*TASK*: Repeat all the data exactly, and where a record holds a picture, leave that picture out.

*SOURCE MATERIAL*:
· · · · · · ·

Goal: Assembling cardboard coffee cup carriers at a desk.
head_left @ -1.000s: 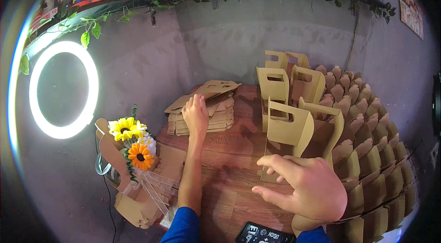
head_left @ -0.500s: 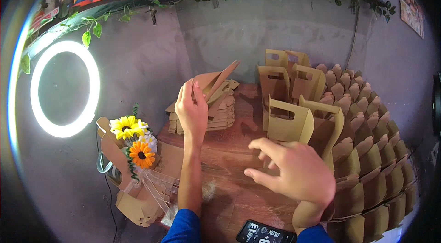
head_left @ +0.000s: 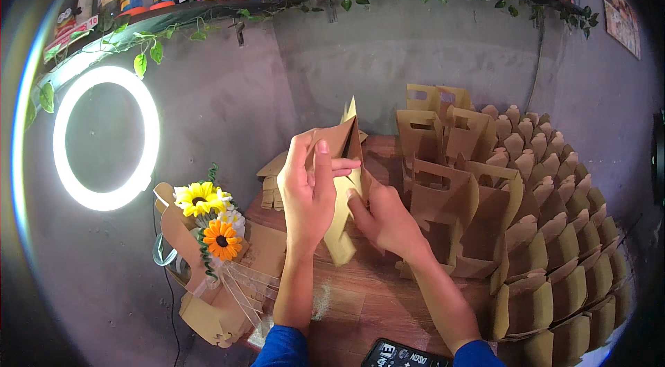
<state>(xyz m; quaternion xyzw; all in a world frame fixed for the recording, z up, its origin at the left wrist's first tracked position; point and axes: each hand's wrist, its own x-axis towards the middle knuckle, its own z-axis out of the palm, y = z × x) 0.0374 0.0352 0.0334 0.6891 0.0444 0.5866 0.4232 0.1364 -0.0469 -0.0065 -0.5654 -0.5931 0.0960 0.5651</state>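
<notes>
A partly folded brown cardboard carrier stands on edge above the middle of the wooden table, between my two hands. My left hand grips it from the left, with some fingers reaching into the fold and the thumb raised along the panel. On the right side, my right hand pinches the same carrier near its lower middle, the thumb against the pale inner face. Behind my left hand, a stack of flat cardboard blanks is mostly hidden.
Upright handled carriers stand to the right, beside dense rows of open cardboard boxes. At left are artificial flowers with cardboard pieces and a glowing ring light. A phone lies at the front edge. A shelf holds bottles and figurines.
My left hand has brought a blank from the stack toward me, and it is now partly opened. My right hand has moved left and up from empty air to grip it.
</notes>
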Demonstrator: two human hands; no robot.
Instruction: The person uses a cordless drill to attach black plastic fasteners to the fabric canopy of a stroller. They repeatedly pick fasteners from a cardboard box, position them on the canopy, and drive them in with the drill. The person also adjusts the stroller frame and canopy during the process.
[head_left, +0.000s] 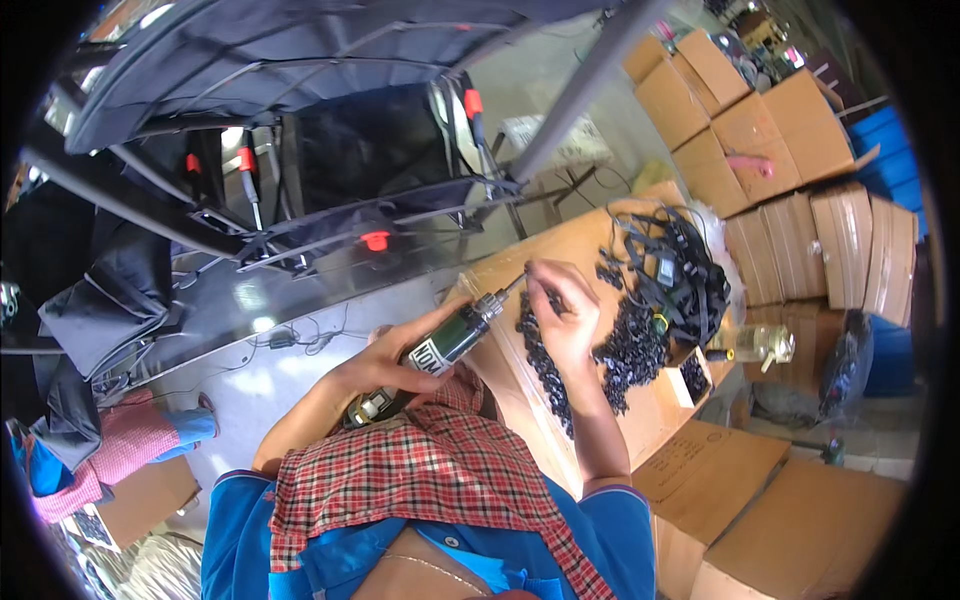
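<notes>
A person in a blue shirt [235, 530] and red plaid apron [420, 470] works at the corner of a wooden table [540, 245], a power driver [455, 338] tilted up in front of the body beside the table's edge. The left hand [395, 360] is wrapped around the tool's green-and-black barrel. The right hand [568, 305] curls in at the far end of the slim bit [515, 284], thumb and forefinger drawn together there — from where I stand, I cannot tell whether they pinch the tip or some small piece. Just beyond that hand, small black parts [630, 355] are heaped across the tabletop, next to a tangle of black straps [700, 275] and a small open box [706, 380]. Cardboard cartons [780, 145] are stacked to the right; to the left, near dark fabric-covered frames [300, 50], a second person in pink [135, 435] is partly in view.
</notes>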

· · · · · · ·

*RESULT FOR THIS EXERCISE*:
Goal: Assembling cardboard coffee cup carriers at a desk.
head_left @ -1.000s: 
head_left @ -0.500s: 
head_left @ +0.000s: 
<state>(xyz m; quaternion xyzw; all in a world frame fixed for the recording, z up, its origin at the left wrist's first tracked position; point and axes: each hand's wrist, its own x-axis towards the middle knuckle, its own z-axis out of the palm, y = z × x) 0.0374 0.0352 0.0334 0.6891 0.0444 0.5866 0.4232 0.1364 -0.0469 -0.0065 -0.5654 -0.5931 0.0960 0.5651</state>
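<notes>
A partly folded brown cardboard carrier stands on edge above the middle of the wooden table, between my two hands. My left hand grips it from the left, with some fingers reaching into the fold and the thumb raised along the panel. On the right side, my right hand pinches the same carrier near its lower middle, the thumb against the pale inner face. Behind my left hand, a stack of flat cardboard blanks is mostly hidden.
Upright handled carriers stand to the right, beside dense rows of open cardboard boxes. At left are artificial flowers with cardboard pieces and a glowing ring light. A phone lies at the front edge. A shelf holds bottles and figurines.
My left hand has brought a blank from the stack toward me, and it is now partly opened. My right hand has moved left and up from empty air to grip it.
</notes>
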Demonstrator: two human hands; no robot.
Instruction: The person uses a cordless drill to attach black plastic fasteners to the fabric canopy of a stroller. They repeatedly pick fasteners from a cardboard box, position them on the canopy, and drive them in with the drill. The person also adjusts the stroller frame and canopy during the process.
[head_left, +0.000s] 
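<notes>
A person in a blue shirt [235, 530] and red plaid apron [420, 470] works at the corner of a wooden table [540, 245], a power driver [455, 338] tilted up in front of the body beside the table's edge. The left hand [395, 360] is wrapped around the tool's green-and-black barrel. The right hand [568, 305] curls in at the far end of the slim bit [515, 284], thumb and forefinger drawn together there — from where I stand, I cannot tell whether they pinch the tip or some small piece. Just beyond that hand, small black parts [630, 355] are heaped across the tabletop, next to a tangle of black straps [700, 275] and a small open box [706, 380]. Cardboard cartons [780, 145] are stacked to the right; to the left, near dark fabric-covered frames [300, 50], a second person in pink [135, 435] is partly in view.
</notes>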

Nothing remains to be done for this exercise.